▶ [Directions] Retype the listing that follows without a single change.

▶ [Input data]

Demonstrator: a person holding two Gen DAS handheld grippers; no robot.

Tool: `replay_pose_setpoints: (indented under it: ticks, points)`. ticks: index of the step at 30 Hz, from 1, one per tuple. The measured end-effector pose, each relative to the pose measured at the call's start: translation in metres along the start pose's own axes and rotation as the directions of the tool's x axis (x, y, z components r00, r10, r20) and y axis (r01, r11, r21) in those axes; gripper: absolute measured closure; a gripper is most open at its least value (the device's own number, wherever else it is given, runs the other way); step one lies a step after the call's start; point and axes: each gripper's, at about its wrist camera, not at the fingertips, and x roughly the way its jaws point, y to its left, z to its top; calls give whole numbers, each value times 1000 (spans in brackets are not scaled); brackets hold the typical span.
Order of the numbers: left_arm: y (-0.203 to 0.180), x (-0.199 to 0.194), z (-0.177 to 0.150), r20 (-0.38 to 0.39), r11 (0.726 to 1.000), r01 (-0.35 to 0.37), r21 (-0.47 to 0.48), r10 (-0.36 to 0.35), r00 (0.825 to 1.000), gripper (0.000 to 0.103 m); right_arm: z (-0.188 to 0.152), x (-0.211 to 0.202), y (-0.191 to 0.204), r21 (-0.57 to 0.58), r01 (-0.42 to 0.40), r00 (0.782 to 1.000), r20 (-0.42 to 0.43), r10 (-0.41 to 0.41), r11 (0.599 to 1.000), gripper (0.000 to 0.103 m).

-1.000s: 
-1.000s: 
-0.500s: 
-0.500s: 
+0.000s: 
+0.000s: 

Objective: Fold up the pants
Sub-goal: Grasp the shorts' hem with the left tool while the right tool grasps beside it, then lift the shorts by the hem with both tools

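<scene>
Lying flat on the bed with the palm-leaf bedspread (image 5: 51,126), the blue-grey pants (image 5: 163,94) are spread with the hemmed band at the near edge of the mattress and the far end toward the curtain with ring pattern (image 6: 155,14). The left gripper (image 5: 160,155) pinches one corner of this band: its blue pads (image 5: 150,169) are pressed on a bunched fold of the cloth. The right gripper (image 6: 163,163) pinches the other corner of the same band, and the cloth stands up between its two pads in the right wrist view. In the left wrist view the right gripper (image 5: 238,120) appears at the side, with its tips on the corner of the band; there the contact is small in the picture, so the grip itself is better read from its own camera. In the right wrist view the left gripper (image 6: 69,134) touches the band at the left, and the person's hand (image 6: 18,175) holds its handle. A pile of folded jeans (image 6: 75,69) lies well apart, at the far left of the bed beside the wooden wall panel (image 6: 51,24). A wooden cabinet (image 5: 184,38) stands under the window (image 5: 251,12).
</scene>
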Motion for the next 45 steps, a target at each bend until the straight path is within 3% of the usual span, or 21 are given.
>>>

▶ [Written solution]
Demonstrator: a person holding two Gen DAS handheld grippers; no robot.

Tool: `replay_pose_setpoints: (indented under it: ticks, points)`. ticks: index of the step at 30 Hz, from 1, one per tuple. The measured end-effector pose, each relative to the pose measured at the call's start: translation in metres along the start pose's own axes and rotation as the directions of the tool's x axis (x, y, z components r00, r10, r20) and y axis (r01, r11, r21) in those axes; gripper: absolute measured closure; a gripper is most open at its least value (the device's own number, wherever else it is given, runs the other way); step one lies a step after the call's start; point and axes: each gripper's, at about its wrist camera, not at the fingertips, and x roughly the way its jaws point, y to its left, z to its top; calls give whole numbers, each value times 1000 (spans in brackets are not scaled); brackets hold the typical span.
Order of the numbers: left_arm: y (-0.203 to 0.180), x (-0.199 to 0.194), z (-0.177 to 0.150), r20 (-0.38 to 0.39), r11 (0.726 to 1.000), r01 (-0.35 to 0.37), r21 (-0.47 to 0.48), r10 (-0.36 to 0.35), r00 (0.825 to 1.000), gripper (0.000 to 0.103 m); right_arm: z (-0.188 to 0.152), x (-0.211 to 0.202), y (-0.191 to 0.204), r21 (-0.57 to 0.58), r01 (-0.42 to 0.40), r00 (0.782 to 1.000), r20 (-0.42 to 0.43), r10 (-0.41 to 0.41), r11 (0.599 to 1.000), gripper (0.000 to 0.103 m).

-1.000s: 
-1.000s: 
-0.500s: 
-0.500s: 
+0.000s: 
+0.000s: 

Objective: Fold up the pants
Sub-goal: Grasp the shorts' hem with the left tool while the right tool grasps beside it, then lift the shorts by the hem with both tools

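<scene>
Lying flat on the bed with the palm-leaf bedspread (image 5: 51,126), the blue-grey pants (image 5: 163,94) are spread with the hemmed band at the near edge of the mattress and the far end toward the curtain with ring pattern (image 6: 155,14). The left gripper (image 5: 160,155) pinches one corner of this band: its blue pads (image 5: 150,169) are pressed on a bunched fold of the cloth. The right gripper (image 6: 163,163) pinches the other corner of the same band, and the cloth stands up between its two pads in the right wrist view. In the left wrist view the right gripper (image 5: 238,120) appears at the side, with its tips on the corner of the band; there the contact is small in the picture, so the grip itself is better read from its own camera. In the right wrist view the left gripper (image 6: 69,134) touches the band at the left, and the person's hand (image 6: 18,175) holds its handle. A pile of folded jeans (image 6: 75,69) lies well apart, at the far left of the bed beside the wooden wall panel (image 6: 51,24). A wooden cabinet (image 5: 184,38) stands under the window (image 5: 251,12).
</scene>
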Motion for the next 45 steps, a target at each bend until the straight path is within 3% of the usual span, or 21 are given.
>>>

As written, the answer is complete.